Forecast in daily buckets. Many businesses perform a monthly forecast and some use weekly buckets. But I would strongly recommend your forecast reflect daily cash flows on a rolling 12-month basis. You can then summarise the forecast on a weekly or monthly basis as required for reporting purposes.
Link and reconcile your outstanding purchase and sales orders to the forecast. Use the associated payment terms to determine when the cash will flow. This provides more clarity to your forecast in the short to medium term. If you can automate and update this daily that is first prize, but if not, at least weekly. You can then blend in your budgeted or updated sales and purchase forecasts, but these must be verified with the sales and purchasing departments and should also be stress tested, especially in the short to medium term. Many businesses just use budgeted or estimated forecast figures for sales and purchases in their cash flow forecast. This can lead to some unwanted surprises and panic finance raising.
Link and reconcile your actual accounts payables and receivables to the forecast based on the associated payment terms. Then move the transactions to when they are really expected to flow. The involvement of your creditors and debtors departments will be required for this as they will know which debtors pay late, for example.
Update for actual balances and cash flows on a daily or weekly basis, depending on your funding sensitivity. And keep the actual history. This will enable you to analyse what actually happened so that you can improve your forecasting accuracy going forward. With the continuing advances in AI technology, if you have the history, you will be able to let AI do the analysis and provide forecasting insights for you.

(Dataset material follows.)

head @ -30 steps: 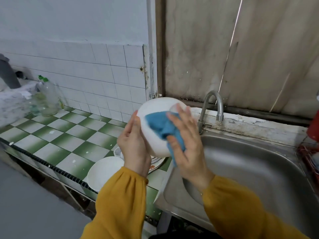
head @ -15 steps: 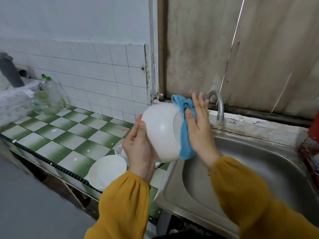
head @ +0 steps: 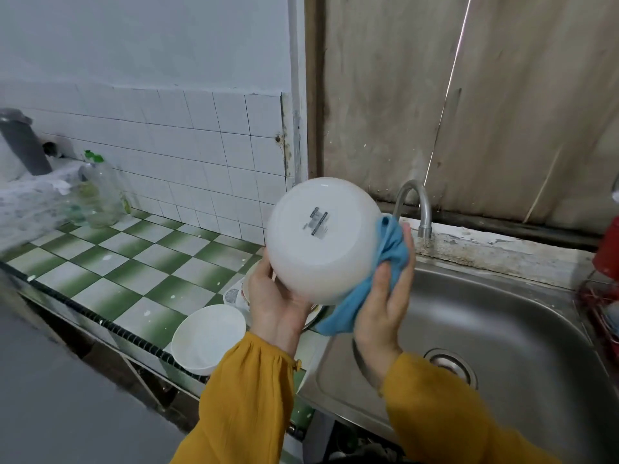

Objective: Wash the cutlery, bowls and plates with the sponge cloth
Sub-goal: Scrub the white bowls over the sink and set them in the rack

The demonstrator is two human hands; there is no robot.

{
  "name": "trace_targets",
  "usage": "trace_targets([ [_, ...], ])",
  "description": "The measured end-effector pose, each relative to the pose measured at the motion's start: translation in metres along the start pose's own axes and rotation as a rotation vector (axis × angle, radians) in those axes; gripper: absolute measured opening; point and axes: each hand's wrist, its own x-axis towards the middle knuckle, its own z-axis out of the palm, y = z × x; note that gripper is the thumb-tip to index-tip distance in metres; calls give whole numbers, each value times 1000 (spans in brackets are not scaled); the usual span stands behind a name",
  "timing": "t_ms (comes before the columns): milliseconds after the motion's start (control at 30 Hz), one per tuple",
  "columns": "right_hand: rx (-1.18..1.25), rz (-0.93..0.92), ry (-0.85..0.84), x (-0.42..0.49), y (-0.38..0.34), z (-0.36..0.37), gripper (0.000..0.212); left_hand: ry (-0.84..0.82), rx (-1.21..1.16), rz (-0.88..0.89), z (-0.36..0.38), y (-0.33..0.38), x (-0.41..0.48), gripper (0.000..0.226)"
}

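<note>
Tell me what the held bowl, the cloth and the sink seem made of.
White bowl: glossy ceramic or melamine, unclear which; smooth sheen, printed base mark. Blue sponge cloth: soft matte fabric; it folds and drapes. Sink: brushed stainless steel, likely; grey metallic reflections.

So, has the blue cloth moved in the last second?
Yes: the blue cloth shifted right, toward the tap, now at the bowl's right edge.

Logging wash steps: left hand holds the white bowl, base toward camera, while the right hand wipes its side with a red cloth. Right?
No. The head view shows a blue cloth, not red; left hand, white bowl and right hand are as stated.
</note>
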Motion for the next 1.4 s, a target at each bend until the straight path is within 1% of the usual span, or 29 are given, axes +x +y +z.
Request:
trace_targets([
  [67,197,394,121,25,-13,1,29,-50,49,115,-1,3,-2,29],
  [100,201,524,111,40,-15,-2,24,-47,86,181,0,5,-2,33],
  [133,178,608,64,53,-18,-5,22,-48,132,249,1,6,-4,34],
  [200,133,649,-54,73,-27,-7,22,-40,244,396,6,11,-9,21],
  [233,120,632,-109,79,-33,-7,21,-45,303,470,9,14,-11,15],
  [333,102,531,-224,87,-51,-6,20,-116,470,675,15,23,-21,24],
  [400,51,453,-315,91,-62,-5,15,-153,567,788,17,25,-27,24],
  [433,-5,408,-362,91,-66,-2,18,-161,607,820,17,25,-29,19],
  [467,-100,336,-420,88,-69,0,28,-172,645,843,18,22,-31,16],
  [533,-411,62,-551,76,-73,7,45,-197,715,873,18,14,-34,20],
  [567,-549,-116,-595,69,-76,10,46,-192,719,869,17,10,-35,20],
  [600,-622,-243,-616,62,-77,14,45,-176,698,860,16,8,-35,19],
  [633,-612,-286,-624,58,-73,16,43,-153,675,861,14,9,-35,19],
  [667,-542,-248,-612,56,-69,15,40,-139,660,868,12,11,-35,20],
  [700,-417,-141,-577,59,-63,14,35,-137,657,879,10,14,-34,19],
  [767,-157,194,-434,70,-53,8,20,-145,667,899,8,20,-34,17],
  [800,-127,346,-369,77,-48,6,20,-152,677,908,7,21,-35,15],
  [833,-192,432,-356,82,-45,4,23,-161,693,917,7,22,-36,15],
  [867,-268,453,-364,84,-42,2,24,-167,717,927,7,21,-37,15],
  [967,-359,297,-390,73,-44,7,25,-170,795,958,10,19,-36,16],
  [1067,-469,-120,-477,55,-53,13,34,-161,895,977,11,14,-32,22],
  [1100,-490,-203,-505,52,-51,13,33,-159,900,976,10,12,-32,21],
  [1133,-472,-204,-528,53,-49,12,30,-161,891,970,8,11,-31,20],
  [1167,-410,-115,-527,57,-47,11,24,-169,870,970,6,11,-31,19],
  [1200,-324,25,-504,63,-47,8,15,-175,842,976,4,12,-31,18],
  [1233,-228,208,-465,70,-45,3,13,-187,810,983,2,13,-32,17],
  [1300,-118,598,-355,81,-39,-8,29,-239,745,1000,1,14,-32,18],
  [1333,-52,736,-300,83,-33,-14,36,-286,735,1004,2,13,-33,24],
  [1400,93,861,-248,78,-24,-24,43,-372,751,1009,3,9,-29,33],
])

Include foreign currency flows in their actual currency and apply the relevant exchange rate to translate them into your home or funding currency for forecasting purposes. Where you forecast in your funding currency you may have forecast based on an outdated exchange rate. This could lead to significant inaccuracies in your funding requirements. Setting the forecast up this way also enables you to perform stress testing. By simply adjusting the exchange rate input you will immediately be able to see the impact on your cash position.
Where you make use of forward exchange contracts that you early deliver or extend (currency swaps), include the actual future flows in the forecast. This will ensure that you aren’t blindsided by the associated interim cash flows.
Ringfence capital expenditure cashflows. If you do your capital budgeting properly, you would have determined the associated cashflows and associated timings in order to determine project viability. This would have included determining how the project will be financed and the associated cost of funding. By ringfencing each capex project, even if it is to be funded out of operating cash flows, will significantly improve your project cost control and enable you to determine whether or not it is capex spend that is constraining your working capital.
Keep a buffer for unexpected timing. This is intuitive and most businesses do, but the better your forecasting accuracy, the lower this buffer and associated financing cost will need to be.
Cash flow management is fundamental to the sustainability and success of every business. By continually questioning the accuracy and agility of your cash flow forecasting tools and methodologies you will increase your growth potential and return on investment.